- _Problem requirements_
In your copy of the data, keep every word exact and include no pictures.

- _Exercise inputs_
_ _ _ _
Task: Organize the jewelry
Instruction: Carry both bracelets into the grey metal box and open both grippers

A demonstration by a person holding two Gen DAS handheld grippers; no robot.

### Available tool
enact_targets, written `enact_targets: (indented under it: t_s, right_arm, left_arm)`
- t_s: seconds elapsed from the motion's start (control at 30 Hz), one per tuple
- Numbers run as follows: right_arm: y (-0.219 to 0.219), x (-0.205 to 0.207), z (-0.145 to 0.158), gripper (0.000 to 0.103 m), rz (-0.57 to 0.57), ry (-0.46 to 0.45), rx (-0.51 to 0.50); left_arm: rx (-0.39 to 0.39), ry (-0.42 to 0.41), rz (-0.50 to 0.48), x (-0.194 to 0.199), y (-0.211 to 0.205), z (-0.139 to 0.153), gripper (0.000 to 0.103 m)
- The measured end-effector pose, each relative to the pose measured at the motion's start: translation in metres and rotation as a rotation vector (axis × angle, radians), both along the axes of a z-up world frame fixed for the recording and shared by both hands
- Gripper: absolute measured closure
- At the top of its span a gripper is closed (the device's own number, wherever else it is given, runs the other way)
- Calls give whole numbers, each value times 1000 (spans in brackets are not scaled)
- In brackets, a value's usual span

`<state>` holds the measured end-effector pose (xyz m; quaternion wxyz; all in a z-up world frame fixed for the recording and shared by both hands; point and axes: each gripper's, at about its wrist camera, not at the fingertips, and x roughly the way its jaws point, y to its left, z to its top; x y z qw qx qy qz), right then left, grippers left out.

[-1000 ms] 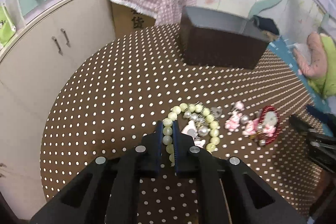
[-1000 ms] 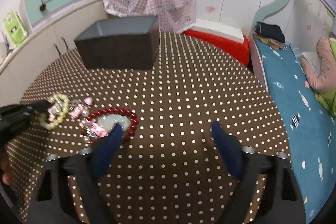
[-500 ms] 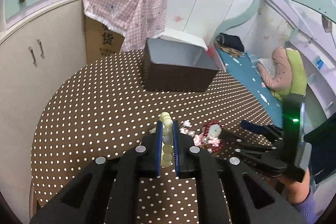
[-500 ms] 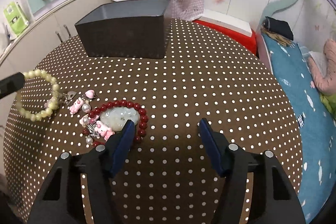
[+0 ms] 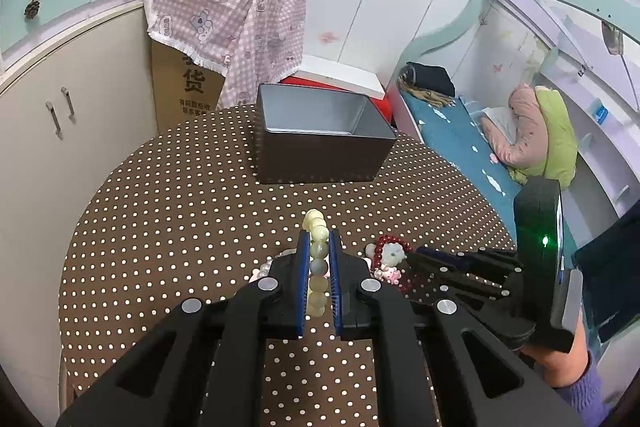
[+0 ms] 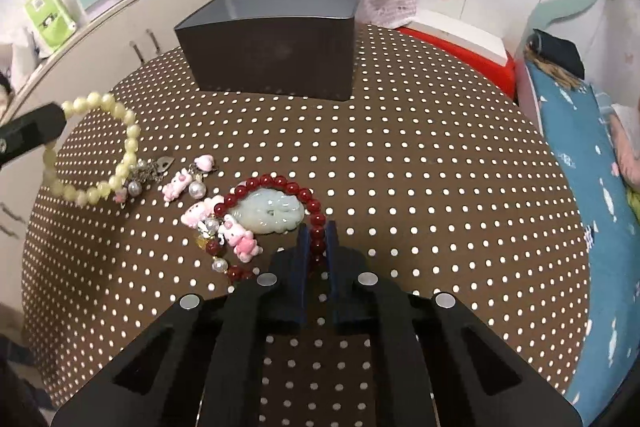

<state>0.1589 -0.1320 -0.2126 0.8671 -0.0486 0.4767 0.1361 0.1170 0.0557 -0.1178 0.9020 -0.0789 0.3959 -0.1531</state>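
- Jewelry is what both tongs hold: the right tongs (image 6: 316, 247) are closed on the near arc of the red bead bracelet (image 6: 280, 183), which lies on the dotted table (image 6: 420, 187) ringing a pale jade pendant (image 6: 270, 211).
- Red beads look hard and smooth on a slack cord, so the loop will probably droop and swing once raised; a pinch across one bead's width, as here, seems safer than between beads, where it could slide.
- The pendant looks brittle, and whether it is tied to the bracelet I cannot tell; it may drop off or knock the table.
- Pink cat charms (image 6: 240, 239) and pearls (image 6: 197, 189) lie touching the bracelet, light and apt to snag.
- The left tongs (image 5: 319, 255) are clamped on the pale green bead bracelet (image 6: 120, 131), held clear of the table with its loop hanging; light, limp, likely slippery.
- Farthest stands the open dark box (image 6: 272, 67), seemingly empty, the probable destination.
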Motion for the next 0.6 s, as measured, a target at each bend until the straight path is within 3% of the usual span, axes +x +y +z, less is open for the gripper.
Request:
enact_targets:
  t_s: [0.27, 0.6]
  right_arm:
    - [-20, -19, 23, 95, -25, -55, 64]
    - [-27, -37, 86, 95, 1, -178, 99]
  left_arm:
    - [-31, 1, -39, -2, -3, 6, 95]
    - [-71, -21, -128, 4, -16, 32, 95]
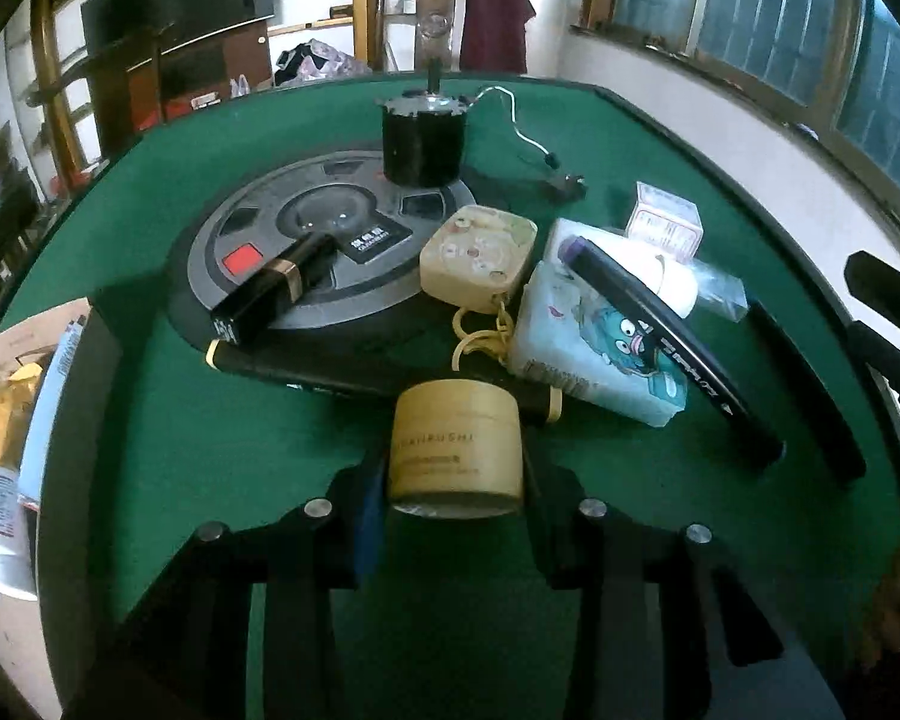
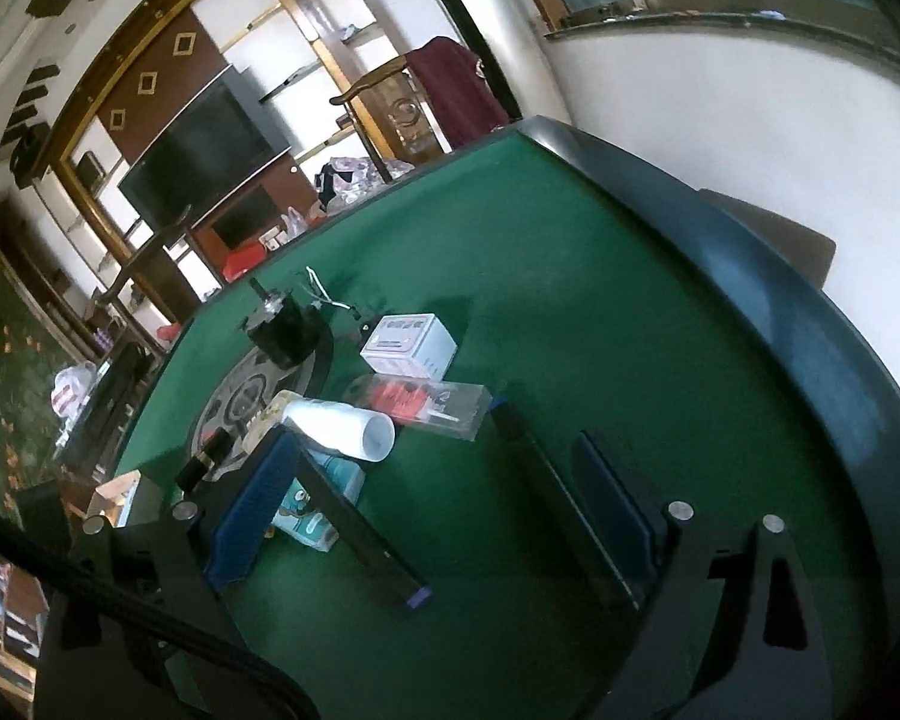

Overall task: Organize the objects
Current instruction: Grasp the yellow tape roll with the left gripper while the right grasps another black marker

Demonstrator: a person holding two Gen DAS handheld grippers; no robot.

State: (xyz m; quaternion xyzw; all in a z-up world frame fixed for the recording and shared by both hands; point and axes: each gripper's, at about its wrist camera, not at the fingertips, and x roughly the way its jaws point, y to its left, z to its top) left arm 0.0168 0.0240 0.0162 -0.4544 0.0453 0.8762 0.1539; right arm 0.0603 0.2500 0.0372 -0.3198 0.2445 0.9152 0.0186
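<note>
Jar of pale yellow plastic, round and short (image 1: 456, 447), sits between the two fingers of the left hand-held gripper (image 1: 455, 474), so this gripper is closed on it at about the width of the jar. It is seen low over the green felt counter (image 1: 222, 432), just in front of a long black tube with yellow ends (image 1: 306, 375); I cannot tell if the jar touches the felt.

The right hand-held gripper (image 2: 444, 516) is wide and holds nothing. A long black marker pen with a purple cap (image 2: 360, 531) lies between its fingers, leaning on a pale blue tissue pack with a cartoon print (image 2: 312, 510). The long axis of the pen runs almost along the fingers, not across them, so I judge that the right side is nearer to the pen but must turn before a good grasp.

On the left edge a brown cardboard box (image 1: 24, 360) with packets stands just beside the counter. It lies to the left of the jar, so it is probably where the jar should go.
</note>
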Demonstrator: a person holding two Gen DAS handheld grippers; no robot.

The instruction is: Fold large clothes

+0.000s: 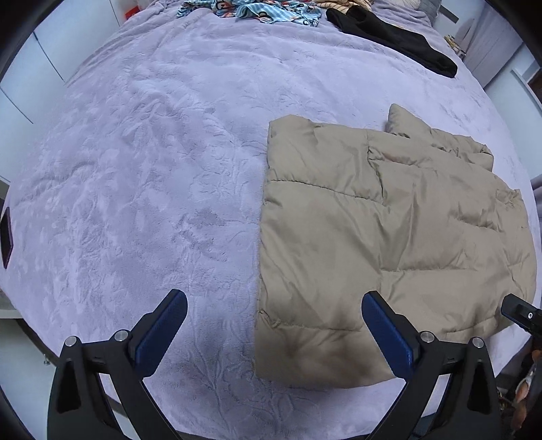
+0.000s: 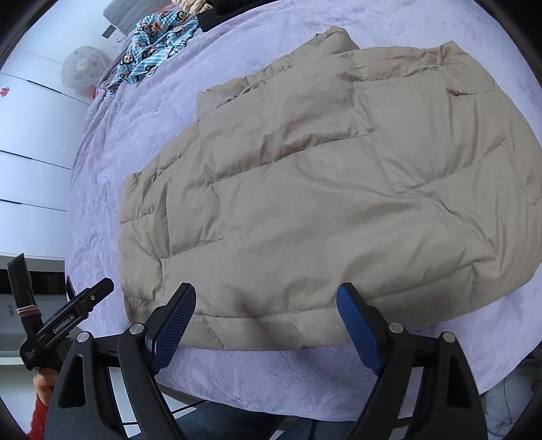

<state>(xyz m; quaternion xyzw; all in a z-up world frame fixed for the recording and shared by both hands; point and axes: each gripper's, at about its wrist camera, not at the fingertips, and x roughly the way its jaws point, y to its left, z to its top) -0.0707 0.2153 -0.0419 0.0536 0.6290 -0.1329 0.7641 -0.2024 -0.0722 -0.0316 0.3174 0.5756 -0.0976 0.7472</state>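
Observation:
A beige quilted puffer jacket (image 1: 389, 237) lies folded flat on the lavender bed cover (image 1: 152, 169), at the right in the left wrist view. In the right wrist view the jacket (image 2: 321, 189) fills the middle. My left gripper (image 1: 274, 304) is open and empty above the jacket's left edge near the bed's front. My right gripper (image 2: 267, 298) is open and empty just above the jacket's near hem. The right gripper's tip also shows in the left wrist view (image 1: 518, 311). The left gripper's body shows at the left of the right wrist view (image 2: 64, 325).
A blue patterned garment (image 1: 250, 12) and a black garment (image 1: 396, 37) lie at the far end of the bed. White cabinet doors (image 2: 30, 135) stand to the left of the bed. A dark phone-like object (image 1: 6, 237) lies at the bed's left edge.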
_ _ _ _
- _Answer space_
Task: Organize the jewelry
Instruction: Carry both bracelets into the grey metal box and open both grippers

A demonstration by a person holding two Gen DAS handheld grippers; no robot.

### Available tool
enact_targets, written `enact_targets: (indented under it: t_s, right_arm, left_arm)`
- t_s: seconds elapsed from the motion's start (control at 30 Hz), one per tuple
- Numbers run as follows: right_arm: y (-0.219 to 0.219), x (-0.205 to 0.207), z (-0.145 to 0.158), gripper (0.000 to 0.103 m), rz (-0.57 to 0.57), ry (-0.46 to 0.45), rx (-0.51 to 0.50); left_arm: rx (-0.39 to 0.39), ry (-0.42 to 0.41), rz (-0.50 to 0.48), x (-0.194 to 0.199), y (-0.211 to 0.205), z (-0.139 to 0.153), gripper (0.000 to 0.103 m)
- The measured end-effector pose, each relative to the pose measured at the motion's start: translation in metres and rotation as a rotation vector (axis × angle, radians), both along the axes of a z-up world frame fixed for the recording and shared by both hands
- Gripper: absolute measured closure
- At the top of its span a gripper is closed (the device's own number, wherever else it is given, runs the other way)
- Calls give whole numbers, each value times 1000 (spans in brackets are not scaled)
- In brackets, a value's usual span

`<state>` holds the measured end-effector pose (xyz m; quaternion wxyz; all in a z-up world frame fixed for the recording and shared by both hands; point and axes: each gripper's, at about its wrist camera, not at the fingertips, and x roughly the way its jaws point, y to its left, z to its top; x y z qw qx qy qz), right then left, grippers left out.

[-1000 ms] 
[-1000 ms] 
[-500 ms] 
[-500 ms] 
[+0 ms] 
[+0 ms] 

<state>0.1589 -0.1320 -0.2126 0.8671 -0.0486 0.4767 0.1361 0.1170 0.0557 -0.1178 0.9020 -0.0789 0.3959 -0.1531</state>
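- Jewelry is what both tongs hold: the right tongs (image 6: 316, 247) are closed on the near arc of the red bead bracelet (image 6: 280, 183), which lies on the dotted table (image 6: 420, 187) ringing a pale jade pendant (image 6: 270, 211).
- Red beads look hard and smooth on a slack cord, so the loop will probably droop and swing once raised; a pinch across one bead's width, as here, seems safer than between beads, where it could slide.
- The pendant looks brittle, and whether it is tied to the bracelet I cannot tell; it may drop off or knock the table.
- Pink cat charms (image 6: 240, 239) and pearls (image 6: 197, 189) lie touching the bracelet, light and apt to snag.
- The left tongs (image 5: 319, 255) are clamped on the pale green bead bracelet (image 6: 120, 131), held clear of the table with its loop hanging; light, limp, likely slippery.
- Farthest stands the open dark box (image 6: 272, 67), seemingly empty, the probable destination.
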Motion for the next 0.6 s, as measured, a target at each bend until the straight path is within 3% of the usual span, axes +x +y +z, less is open for the gripper.
Request:
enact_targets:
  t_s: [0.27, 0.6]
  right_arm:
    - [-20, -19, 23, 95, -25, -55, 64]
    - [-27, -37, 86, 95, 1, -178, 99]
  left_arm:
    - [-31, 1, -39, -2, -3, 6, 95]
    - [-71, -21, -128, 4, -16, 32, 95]

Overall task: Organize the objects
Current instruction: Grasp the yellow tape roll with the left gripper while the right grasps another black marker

Demonstrator: a person holding two Gen DAS handheld grippers; no robot.

State: (xyz m; quaternion xyzw; all in a z-up world frame fixed for the recording and shared by both hands; point and axes: each gripper's, at about its wrist camera, not at the fingertips, and x roughly the way its jaws point, y to its left, z to its top) left arm 0.0168 0.0240 0.0162 -0.4544 0.0453 0.8762 0.1539; right arm 0.0603 0.2500 0.0372 -0.3198 0.2445 0.9152 0.0186
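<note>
Jar of pale yellow plastic, round and short (image 1: 456, 447), sits between the two fingers of the left hand-held gripper (image 1: 455, 474), so this gripper is closed on it at about the width of the jar. It is seen low over the green felt counter (image 1: 222, 432), just in front of a long black tube with yellow ends (image 1: 306, 375); I cannot tell if the jar touches the felt.

The right hand-held gripper (image 2: 444, 516) is wide and holds nothing. A long black marker pen with a purple cap (image 2: 360, 531) lies between its fingers, leaning on a pale blue tissue pack with a cartoon print (image 2: 312, 510). The long axis of the pen runs almost along the fingers, not across them, so I judge that the right side is nearer to the pen but must turn before a good grasp.

On the left edge a brown cardboard box (image 1: 24, 360) with packets stands just beside the counter. It lies to the left of the jar, so it is probably where the jar should go.
</note>
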Demonstrator: a person holding two Gen DAS handheld grippers; no robot.

The instruction is: Fold large clothes

+0.000s: 
+0.000s: 

<state>(xyz m; quaternion xyzw; all in a z-up world frame fixed for the recording and shared by both hands; point and axes: each gripper's, at about its wrist camera, not at the fingertips, and x roughly the way its jaws point, y to its left, z to its top) -0.0707 0.2153 -0.0419 0.0536 0.6290 -0.1329 0.7641 -0.2024 -0.0722 -0.0316 0.3174 0.5756 -0.0976 0.7472</state>
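Observation:
A beige quilted puffer jacket (image 1: 389, 237) lies folded flat on the lavender bed cover (image 1: 152, 169), at the right in the left wrist view. In the right wrist view the jacket (image 2: 321, 189) fills the middle. My left gripper (image 1: 274, 304) is open and empty above the jacket's left edge near the bed's front. My right gripper (image 2: 267, 298) is open and empty just above the jacket's near hem. The right gripper's tip also shows in the left wrist view (image 1: 518, 311). The left gripper's body shows at the left of the right wrist view (image 2: 64, 325).
A blue patterned garment (image 1: 250, 12) and a black garment (image 1: 396, 37) lie at the far end of the bed. White cabinet doors (image 2: 30, 135) stand to the left of the bed. A dark phone-like object (image 1: 6, 237) lies at the bed's left edge.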

Nothing more is needed to finish the exercise.